When Aude Guéneau, the founder of Plume, designed her application, she didn't initially consider the use of screens: "As a French teacher, books and handwriting have always been essential tools in my job. But I wanted to offer Plume to as many people as possible, to help improve their reading and writing skills. While not all families have a 'book culture,' 95% of French homes have a screen and an Internet connection. The choice was clear: I designed a digital tool that awakens children and teaches them how to use screens with a daily usage time of 20 minutes. Using Plume helps channel your child's attention and develop their autonomy without risk to their health. In fact, it has the opposite effect!"
To conclude, we cannot deny the importance of screens in our lives. Even PIERRE-MARIE LLEDO, Neurobiologist at the head of the neurosciences department of the Pasteur Institute, reminds us of this very clearly in the article entitled "Can a moderate use of screens have a positive impact on our brain activity" published on the website of the Institute of Medical Education and Prevention (IEMP). He explains that while the screen is a disruptive tool, every time a disruptive tool has been invented in the history of humanity, our brain has become more powerful. For example, writing was the first disruptive tool, and while Socrates warned us that writing would impoverish our memory, this has not been the case. Similarly, digital technology is changing the way our brain works, just as the invention of writing changed our memory. Digital technology allows our brain to improve itself by externalizing certain cognitive functions. Delegating some tasks to the digital world allows us to focus our mental activity on other tasks that the digital world cannot perform for us, such as the possibility to make decisions based on our emotions and not on reason. Screens can be an asset to our brains and are already excellent tools in education.

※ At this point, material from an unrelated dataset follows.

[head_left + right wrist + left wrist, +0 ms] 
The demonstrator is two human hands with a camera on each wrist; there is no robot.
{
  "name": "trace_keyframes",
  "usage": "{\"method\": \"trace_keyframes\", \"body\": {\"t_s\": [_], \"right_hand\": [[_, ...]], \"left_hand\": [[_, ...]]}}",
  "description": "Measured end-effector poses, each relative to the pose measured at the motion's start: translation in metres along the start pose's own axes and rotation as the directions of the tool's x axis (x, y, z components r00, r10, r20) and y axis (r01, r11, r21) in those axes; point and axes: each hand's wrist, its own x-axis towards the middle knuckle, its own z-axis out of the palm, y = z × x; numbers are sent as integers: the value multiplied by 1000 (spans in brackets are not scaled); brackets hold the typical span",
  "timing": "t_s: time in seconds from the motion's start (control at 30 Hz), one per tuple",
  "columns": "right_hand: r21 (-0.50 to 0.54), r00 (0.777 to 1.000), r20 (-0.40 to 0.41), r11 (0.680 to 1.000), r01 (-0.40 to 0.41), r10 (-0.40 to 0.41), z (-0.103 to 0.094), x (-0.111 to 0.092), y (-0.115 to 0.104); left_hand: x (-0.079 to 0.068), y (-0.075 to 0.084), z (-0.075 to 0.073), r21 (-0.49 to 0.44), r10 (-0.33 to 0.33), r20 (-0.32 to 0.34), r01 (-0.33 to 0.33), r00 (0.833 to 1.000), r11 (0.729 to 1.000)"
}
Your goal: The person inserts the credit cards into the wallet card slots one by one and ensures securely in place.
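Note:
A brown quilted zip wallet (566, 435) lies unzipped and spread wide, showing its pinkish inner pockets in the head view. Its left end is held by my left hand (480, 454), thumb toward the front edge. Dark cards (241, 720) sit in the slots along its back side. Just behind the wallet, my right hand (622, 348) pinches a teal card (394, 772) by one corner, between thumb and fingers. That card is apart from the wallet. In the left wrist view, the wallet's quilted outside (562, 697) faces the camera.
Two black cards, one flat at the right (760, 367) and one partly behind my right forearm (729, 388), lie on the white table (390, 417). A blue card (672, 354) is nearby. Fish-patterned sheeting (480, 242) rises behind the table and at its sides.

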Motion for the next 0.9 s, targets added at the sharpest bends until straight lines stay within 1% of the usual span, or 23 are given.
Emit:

To combat the harmful effects of excessive screen use, the French Institute of Medical Education and Prevention has launched a website: Observatory on the Proper Use of Screens.
This site provides information on how to recognize if you are using screens too much, what consequences it can have, how to limit risks, and how to reduce excessive use. Adolescents, adults, parents, and seniors can all find answers to their questions and learn good behaviors to adopt to maintain moderation.